**What you should do**:
Skip the pictures, please, and write out exactly the lines from the opening of the data through the line containing "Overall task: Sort".

**Given information**:

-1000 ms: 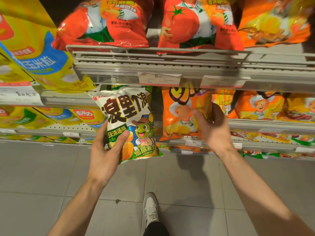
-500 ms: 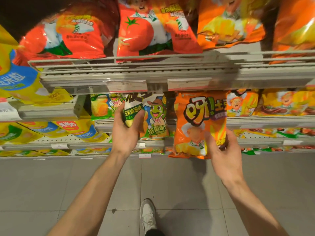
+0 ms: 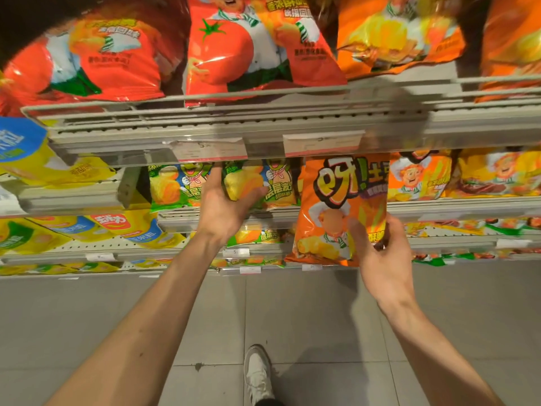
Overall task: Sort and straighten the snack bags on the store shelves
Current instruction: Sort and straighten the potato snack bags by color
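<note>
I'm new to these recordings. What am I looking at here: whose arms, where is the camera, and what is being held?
No machine here: a person's two bare arms, filmed by one wide-angle camera on their head, looking down at store shelves of snack bags. The left hand grips a green bag standing on the middle shelf. The right hand holds an orange bag by its lower corner, in front of the shelves. Red bags stand on the top shelf. The person's shoe shows on the tiled floor.

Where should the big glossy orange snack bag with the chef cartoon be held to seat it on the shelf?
Grip the orange chef bag by its lower right edge, coming from below and the right, as the right hand pinches it now. It hangs upright with its top tucked under the grey shelf rail, so only the lower half is free.
</note>
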### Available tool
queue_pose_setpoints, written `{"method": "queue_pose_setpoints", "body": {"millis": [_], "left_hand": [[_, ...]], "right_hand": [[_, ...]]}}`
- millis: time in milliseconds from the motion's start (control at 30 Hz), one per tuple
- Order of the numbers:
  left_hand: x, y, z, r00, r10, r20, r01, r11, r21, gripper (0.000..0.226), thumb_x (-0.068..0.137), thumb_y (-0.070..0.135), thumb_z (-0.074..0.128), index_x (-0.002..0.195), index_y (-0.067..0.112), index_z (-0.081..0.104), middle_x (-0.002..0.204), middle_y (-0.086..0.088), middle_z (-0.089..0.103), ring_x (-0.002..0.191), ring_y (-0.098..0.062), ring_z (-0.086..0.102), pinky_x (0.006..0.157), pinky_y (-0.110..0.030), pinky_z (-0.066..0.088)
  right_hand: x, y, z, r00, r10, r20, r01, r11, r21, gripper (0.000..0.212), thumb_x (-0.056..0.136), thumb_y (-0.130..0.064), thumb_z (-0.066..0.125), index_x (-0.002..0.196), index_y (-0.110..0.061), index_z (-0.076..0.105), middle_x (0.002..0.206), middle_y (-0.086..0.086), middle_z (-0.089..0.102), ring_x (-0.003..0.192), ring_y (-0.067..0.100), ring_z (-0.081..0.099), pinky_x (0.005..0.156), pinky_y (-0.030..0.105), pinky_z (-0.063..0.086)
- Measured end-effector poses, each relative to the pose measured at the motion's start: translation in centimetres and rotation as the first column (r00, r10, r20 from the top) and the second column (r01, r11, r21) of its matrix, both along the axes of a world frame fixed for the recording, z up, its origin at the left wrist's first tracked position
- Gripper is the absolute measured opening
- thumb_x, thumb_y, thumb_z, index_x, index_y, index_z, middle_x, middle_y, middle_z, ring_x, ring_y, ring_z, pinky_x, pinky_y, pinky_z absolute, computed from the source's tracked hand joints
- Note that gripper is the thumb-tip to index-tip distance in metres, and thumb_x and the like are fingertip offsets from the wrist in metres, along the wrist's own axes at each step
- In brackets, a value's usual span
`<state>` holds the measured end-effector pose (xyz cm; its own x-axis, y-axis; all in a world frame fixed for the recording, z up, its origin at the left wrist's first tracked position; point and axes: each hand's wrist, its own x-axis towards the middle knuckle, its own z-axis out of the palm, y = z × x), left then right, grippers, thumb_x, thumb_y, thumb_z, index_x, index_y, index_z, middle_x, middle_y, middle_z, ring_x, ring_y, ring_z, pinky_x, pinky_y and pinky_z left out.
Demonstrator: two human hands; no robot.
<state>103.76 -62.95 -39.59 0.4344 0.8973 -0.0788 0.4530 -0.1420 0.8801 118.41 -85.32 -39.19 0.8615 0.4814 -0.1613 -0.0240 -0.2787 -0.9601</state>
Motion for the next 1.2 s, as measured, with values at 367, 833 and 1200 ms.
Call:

**Solution for this task**:
-1000 ms: 
-500 ms: 
+0 ms: 
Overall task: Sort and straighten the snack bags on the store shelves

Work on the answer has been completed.